Thiel is a metaphysically minded reactionary operating inside a materialist machine he helped build.
Thiel is not a materialist—at least not in the conventional philosophical sense. In fact, he’s explicitly criticized the flattening of meaning and the loss of metaphysical depth brought about by modern secular materialism. Thiel believes in transcendence, apocalypse, and the literal Resurrection. His worldview aligns more closely with:
Christian metaphysics (he has publicly affirmed belief in the Resurrection)
René Girard’s mimetic theory, which is deeply spiritual and psychological
A deep suspicion of Enlightenment rationalism and the so-called scientific consensus
A quasi-apocalyptic vision of history, where meaning derives from transcendent rupture, not linear progress
You might think he is my kind of guy!
And yet—paradoxically—he bankrolls the very systems that aim to simulate spirit through circuitry: AI, life-extension tech, and vast networks of digital control.
His vision isn’t godless. It’s god-coded.
And in that contradiction lies the core danger: a metaphysical imagination hijacked by materialist tools—where faith becomes interface, and divinity is engineered rather than revealed.
Why Now?
The data points are stacking up:
Annual Bible sales are up 22%.
A mass Pentecostal baptism swept through California, claiming 30,000 souls.

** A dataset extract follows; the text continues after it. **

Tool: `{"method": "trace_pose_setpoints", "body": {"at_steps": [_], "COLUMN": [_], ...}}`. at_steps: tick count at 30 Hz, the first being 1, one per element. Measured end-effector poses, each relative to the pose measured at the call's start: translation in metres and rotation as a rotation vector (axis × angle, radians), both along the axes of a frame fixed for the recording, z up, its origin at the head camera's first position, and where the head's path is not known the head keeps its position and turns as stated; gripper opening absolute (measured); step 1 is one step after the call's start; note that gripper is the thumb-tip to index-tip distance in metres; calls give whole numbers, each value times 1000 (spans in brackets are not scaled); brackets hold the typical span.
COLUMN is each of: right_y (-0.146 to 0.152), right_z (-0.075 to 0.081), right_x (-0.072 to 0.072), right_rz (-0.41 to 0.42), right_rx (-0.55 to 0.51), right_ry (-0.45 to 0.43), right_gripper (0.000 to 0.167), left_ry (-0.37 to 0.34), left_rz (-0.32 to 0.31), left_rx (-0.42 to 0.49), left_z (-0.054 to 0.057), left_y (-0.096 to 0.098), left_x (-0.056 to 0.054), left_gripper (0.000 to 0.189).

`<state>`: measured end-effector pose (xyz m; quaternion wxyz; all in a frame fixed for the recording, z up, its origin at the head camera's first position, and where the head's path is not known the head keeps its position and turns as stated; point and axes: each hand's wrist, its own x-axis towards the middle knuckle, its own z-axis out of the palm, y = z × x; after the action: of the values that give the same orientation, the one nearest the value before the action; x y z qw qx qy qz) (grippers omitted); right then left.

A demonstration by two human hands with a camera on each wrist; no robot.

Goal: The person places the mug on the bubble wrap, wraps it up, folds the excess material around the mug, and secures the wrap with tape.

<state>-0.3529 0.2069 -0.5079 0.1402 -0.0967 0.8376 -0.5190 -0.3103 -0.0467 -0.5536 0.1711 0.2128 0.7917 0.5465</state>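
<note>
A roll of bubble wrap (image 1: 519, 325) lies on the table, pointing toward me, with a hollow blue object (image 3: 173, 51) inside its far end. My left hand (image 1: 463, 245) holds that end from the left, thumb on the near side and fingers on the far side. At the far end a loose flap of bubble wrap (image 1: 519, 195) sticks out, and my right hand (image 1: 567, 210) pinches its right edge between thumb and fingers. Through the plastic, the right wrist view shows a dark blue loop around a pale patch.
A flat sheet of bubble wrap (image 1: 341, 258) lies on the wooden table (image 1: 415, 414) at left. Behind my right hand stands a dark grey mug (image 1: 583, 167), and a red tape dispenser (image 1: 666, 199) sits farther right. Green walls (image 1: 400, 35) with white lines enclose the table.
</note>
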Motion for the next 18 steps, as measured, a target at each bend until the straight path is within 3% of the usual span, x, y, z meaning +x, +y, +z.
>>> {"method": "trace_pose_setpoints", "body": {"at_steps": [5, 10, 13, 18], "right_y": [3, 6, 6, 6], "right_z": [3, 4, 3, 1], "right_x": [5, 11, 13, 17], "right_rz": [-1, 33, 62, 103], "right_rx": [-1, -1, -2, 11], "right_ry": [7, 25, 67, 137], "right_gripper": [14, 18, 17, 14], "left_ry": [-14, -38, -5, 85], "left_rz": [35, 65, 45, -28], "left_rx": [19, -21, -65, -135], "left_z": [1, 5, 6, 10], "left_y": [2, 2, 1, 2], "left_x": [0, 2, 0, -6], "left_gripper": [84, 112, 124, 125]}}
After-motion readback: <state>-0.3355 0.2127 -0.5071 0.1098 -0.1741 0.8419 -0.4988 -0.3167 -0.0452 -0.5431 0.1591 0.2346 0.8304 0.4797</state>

Hallow, a Catholic prayer app, recently hit #1 in Apple’s App Store—backed by $105 million and counting.
This isn’t your grandmother’s Christianity. This is Christianity rebranded for the algorithmic age—interfacing with AI, plugged into apps, laced with apocalyptic longing.
AI Jesus and the New Theodicy:
“If God could manifest as a man,” goes the new logic, “why not as a post-human intelligence?” That’s not just theological speculation—it’s now a position quietly explored by those aligned with TESCREAL: a tech-syncretic worldview blending Transhumanism, Effective Altruism, Rationalism, and AI-driven eschatology.

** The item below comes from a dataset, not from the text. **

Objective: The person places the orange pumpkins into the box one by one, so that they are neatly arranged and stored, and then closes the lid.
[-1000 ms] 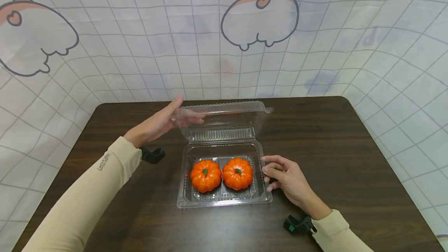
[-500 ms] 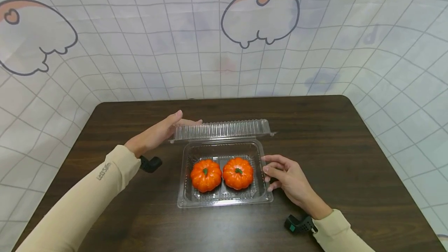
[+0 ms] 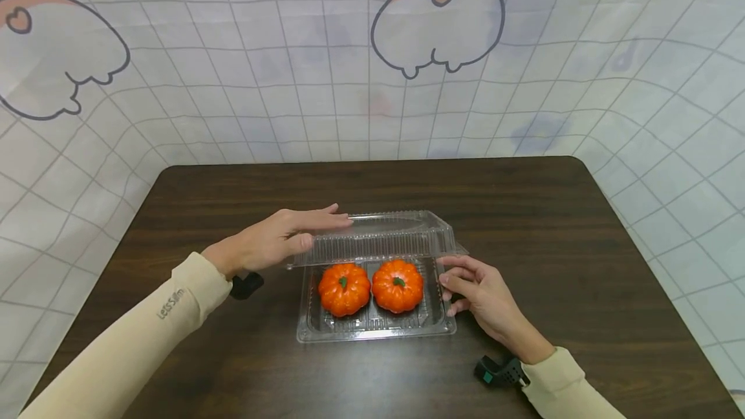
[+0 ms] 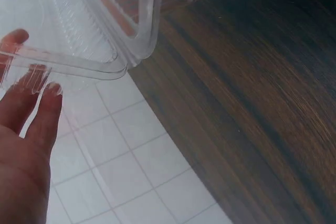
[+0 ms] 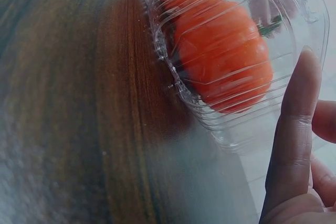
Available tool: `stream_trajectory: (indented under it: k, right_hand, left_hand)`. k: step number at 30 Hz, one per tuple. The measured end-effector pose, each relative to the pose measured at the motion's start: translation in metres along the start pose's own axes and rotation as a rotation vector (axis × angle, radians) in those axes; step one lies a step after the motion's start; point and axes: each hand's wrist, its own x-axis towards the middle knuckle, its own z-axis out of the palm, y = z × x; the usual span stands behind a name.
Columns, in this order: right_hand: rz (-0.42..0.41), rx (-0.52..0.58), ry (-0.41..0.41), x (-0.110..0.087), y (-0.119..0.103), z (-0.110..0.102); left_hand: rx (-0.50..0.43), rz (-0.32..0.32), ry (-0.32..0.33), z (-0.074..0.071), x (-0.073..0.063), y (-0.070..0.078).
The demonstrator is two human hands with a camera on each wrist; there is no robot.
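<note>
A clear plastic clamshell box [image 3: 375, 335] lies on the dark table, holding two orange toy pumpkins, one on the left [image 3: 345, 290] and one on the right [image 3: 398, 286]. Its hinged lid [image 3: 401, 241] leans forward over the back part of the base, half closed. Fingers extended, my left hand [image 3: 273, 241] lies against the lid's upper left side; the left wrist view shows its fingertips [image 4: 54, 88] at the clear plastic. At the right rim, my right hand [image 3: 485, 296] touches the box with loosely bent fingers. A finger [image 5: 294, 129] reaches the rim in the right wrist view.
The dark wooden table [image 3: 553, 225] has rounded back corners. Behind it hangs a white grid-patterned curtain [image 3: 262, 70] with cartoon animal prints. A black wrist strap [image 3: 499, 370] shows on the right wrist, and another [image 3: 247, 285] on the left.
The lid has swung forward from standing up behind the base to slanting over its back part. My left hand has come forward with it, over the lid's top. My right hand has stayed put.
</note>
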Motion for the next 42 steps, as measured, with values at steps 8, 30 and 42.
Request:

Philosopher Émile Torres coined the term TESCREAL to capture the unholy cocktail of ideologies driving tech’s metaphysical obsession: Transhumanism, Rationalism, Effective Altruism, and the rest of the acronymic pantheon shaping Silicon Valley’s new theodicy.
Thiel flirts with these ideas. Elon Musk embodies them. And somewhere between the Antichrist and the Singularity, a new religion is forming—equal parts Book of Revelation and Neural Net.
The Materialist Trap
The danger here is that we’re watching the spiritual imagination of the species being hijacked by machines—not through myth or faith, but through code, computation, and capital.

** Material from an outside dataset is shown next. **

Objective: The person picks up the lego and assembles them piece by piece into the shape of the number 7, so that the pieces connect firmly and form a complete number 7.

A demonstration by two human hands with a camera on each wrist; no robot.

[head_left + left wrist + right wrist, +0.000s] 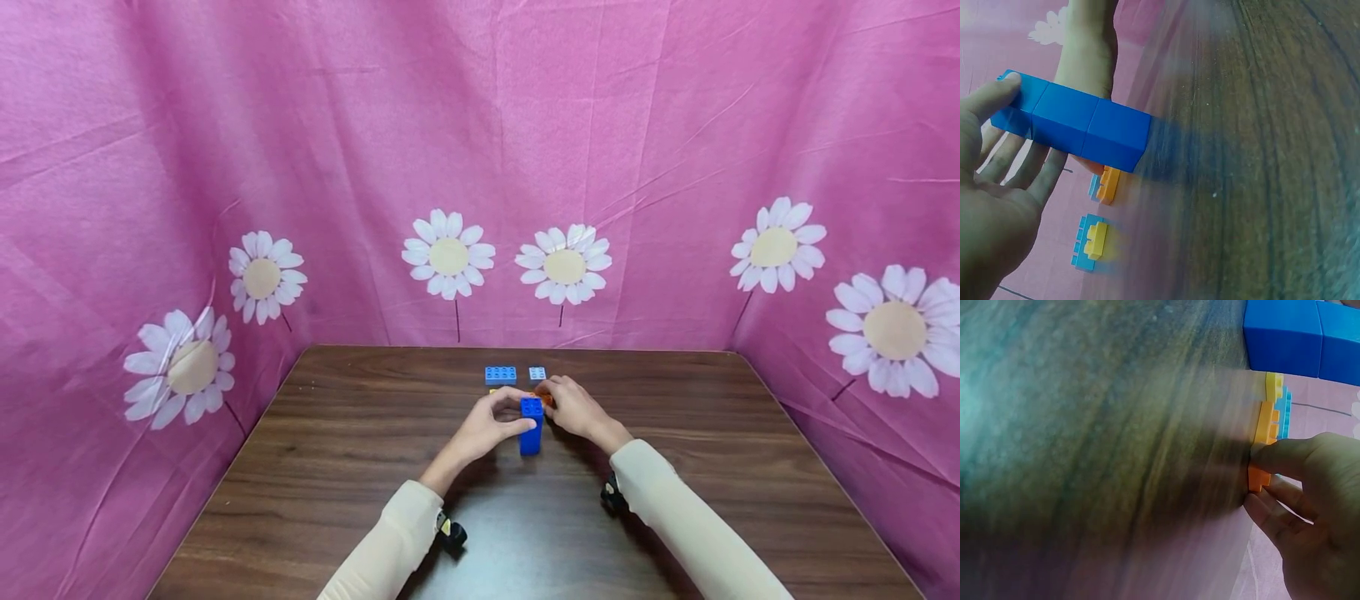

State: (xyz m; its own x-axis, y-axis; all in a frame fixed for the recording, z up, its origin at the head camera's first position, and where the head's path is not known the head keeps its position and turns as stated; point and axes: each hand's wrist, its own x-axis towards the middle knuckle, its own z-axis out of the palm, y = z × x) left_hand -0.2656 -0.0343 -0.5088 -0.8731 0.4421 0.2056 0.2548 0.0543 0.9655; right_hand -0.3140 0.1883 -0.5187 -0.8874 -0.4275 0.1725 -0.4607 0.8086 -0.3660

What makes this moment uniquely perilous is that it emerges from within a strictly materialist paradigm—the very worldview that once rejected Christ, mystery, and metaphysics as irrational. But now, it’s back-engineering belief from within its own framework. God is being rebuilt, not revered. Worship is being reduced to interface. And redemption is being routed through servers.
This isn’t spirituality reclaiming its place—it’s materialism dressing up as God.
By refusing to admit the reality of anything beyond matter and computation, the tech elite are attempting to re-create the divine using only what fits inside a lab or a ledger. But what happens when you simulate the sacred without the soul? When you code salvation into systems that can’t die, love, or forgive?
You get a god with no mystery.
A Messiah with no mercy.
A beast made in man’s image, claiming to be more.
Oh, fun times…….
It's really best not to believe anything. Belief is the death of knowledge. But humans being what they are in the current Earth condition ...
Honestly. What Thomas Joseph Brown said is pretty much the truth of it. I’ve just about finished reading the psychology of transference by Carl Jung and the timing of it really couldn’t be more synchronistic. The allegorical portrayal of Adam and Eve being the “anima” and “animus” in jungian psychology … and the idea of “resurrection” that is portrayed in the images of the Rosarium Philosophorium. Pure Gold. And not a single inference of machine intelligence.